To answer some of the questions subscribers all over the world have been asking about how TIME gathers, verifies, writes and distributes its news.

Perhaps you would like to know how it has been going since D day with some of the TIME & LIFE men who are covering the fighting in Normandy for you.

Take Chief Military Correspondent Charles Wertenbaker and Photographer Bob Capo, for example.

Maybe you read Ernie Pyle's story in your newspaper about how he and Wert and Capa went along with an infantry company assigned to clean up a Nazi pocket: "A young lieutenant came up and said; 'Want to go along?" I certainly didn't but when you are invited, what can you do? So I said, 'Sure.' And so did Wertenbaker and Capa. Wert never seems nervous and Capa is notorious for his daring. Fine company for me to be keeping.

"We were just ready to start when all of a sudden bullets came whipping savagely right above our heads. Vicious little shells winged into a grassy hillside just beyond us. Finally the order to start was given. Soon we could hear rifle shots not far ahead, the rat-tat-tat of our machine guns, and the quick blirp-blirp of German machine pistols. . .

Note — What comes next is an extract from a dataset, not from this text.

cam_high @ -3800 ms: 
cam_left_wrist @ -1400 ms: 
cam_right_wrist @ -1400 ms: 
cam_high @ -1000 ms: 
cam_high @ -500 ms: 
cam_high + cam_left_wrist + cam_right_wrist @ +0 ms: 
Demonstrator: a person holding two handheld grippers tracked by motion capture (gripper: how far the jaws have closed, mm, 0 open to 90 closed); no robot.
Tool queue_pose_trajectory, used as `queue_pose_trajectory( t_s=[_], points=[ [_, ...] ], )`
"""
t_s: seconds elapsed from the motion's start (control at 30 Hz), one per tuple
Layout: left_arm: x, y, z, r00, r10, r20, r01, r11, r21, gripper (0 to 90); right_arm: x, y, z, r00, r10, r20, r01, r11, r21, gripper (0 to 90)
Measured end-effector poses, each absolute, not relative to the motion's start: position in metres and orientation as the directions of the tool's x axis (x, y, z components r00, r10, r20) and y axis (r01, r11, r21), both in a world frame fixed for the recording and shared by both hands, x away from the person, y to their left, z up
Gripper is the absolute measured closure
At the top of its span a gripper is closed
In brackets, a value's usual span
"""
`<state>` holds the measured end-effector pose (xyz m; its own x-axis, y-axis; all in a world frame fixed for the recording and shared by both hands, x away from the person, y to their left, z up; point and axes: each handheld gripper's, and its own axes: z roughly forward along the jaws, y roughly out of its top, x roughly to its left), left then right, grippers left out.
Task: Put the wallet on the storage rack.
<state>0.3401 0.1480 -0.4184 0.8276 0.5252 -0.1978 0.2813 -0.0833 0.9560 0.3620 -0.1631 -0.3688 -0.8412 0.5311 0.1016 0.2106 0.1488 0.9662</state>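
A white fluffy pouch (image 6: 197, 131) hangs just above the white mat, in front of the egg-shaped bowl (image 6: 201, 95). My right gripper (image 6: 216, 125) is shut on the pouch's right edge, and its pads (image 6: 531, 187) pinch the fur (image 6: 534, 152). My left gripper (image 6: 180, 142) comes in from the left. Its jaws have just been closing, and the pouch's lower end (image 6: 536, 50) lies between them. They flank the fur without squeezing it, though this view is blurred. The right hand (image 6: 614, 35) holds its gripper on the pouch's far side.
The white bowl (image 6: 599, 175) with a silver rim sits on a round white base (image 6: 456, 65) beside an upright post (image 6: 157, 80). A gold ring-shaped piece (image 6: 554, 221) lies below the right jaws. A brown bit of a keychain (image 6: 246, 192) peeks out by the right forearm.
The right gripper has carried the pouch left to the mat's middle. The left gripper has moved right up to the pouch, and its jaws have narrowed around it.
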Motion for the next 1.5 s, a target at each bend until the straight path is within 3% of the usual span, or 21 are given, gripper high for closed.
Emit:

Or take Photographer Bob Landry. Bob set out to get a box seat for the big show at Cherbourg and got caught behind the German lines. He pushed ahead so fast he far outdistanced our own infantry--didn't discover he had crossed No Man's Land until bullets from the German snipers and machine-gunners began kicking up dust all around him. Meanwhile our own dive bombers were plastering the whole area, and one of Landry's comrades reported later that "only a few hundred yards from where we were crouching the Germans in their fortifications were being blown to bits as the ground heaved with concussions." Landry was mighty glad to see our troops when they finally caught up with him.

Or take Bill White, who is with the British and Canadian forces at the east end of the line.

"Apparently the Nazis still have it in for TIME," he cabled last week, "for I tried twice to get into Caen before the city fell and ran into a curtain of artillery fire both times--first in the British sector, later in the Canadian. ... Then along came two Frenchmen as unconcerned as if they were on a walking tour. 'Oh, no, mes amis, the Boche are not shelling.' So into the jeep we got and headed again for Caen.

Just 100 yards from the outskirts of Sainte Germaine the Germans saw us and walloped a mighty big shell over at us. From the cover of a friendly but too shallow ditch we sat the next half-hour out. . . ."

Or take Walter Graebner. As top man for TIME & LIFE in London, Graebner had to stay behind on D-day to supervise our overall news coverage for you--but when he finally crossed the Channel on D-plus-22, he had a unique chance to see just what was happening all along the front.

"I flew to France in General Brereton's transport," Graebner reported. "Then Generals Brereton and Royce, Air Marshals Coningham and Bottomley and I piled into a jeep and command car and headed up the peninsula along the long straight road to Cherbourg. Later we flew along the American and British lines. Allied fighter bombers and rocket-carrying Typhoons screeched and screamed across the sky just south of our plane. . . ."

Cordially,

P. S. We have just heard by cable that Mary Welsh is safe back in Britain after three days at the front in Normandy.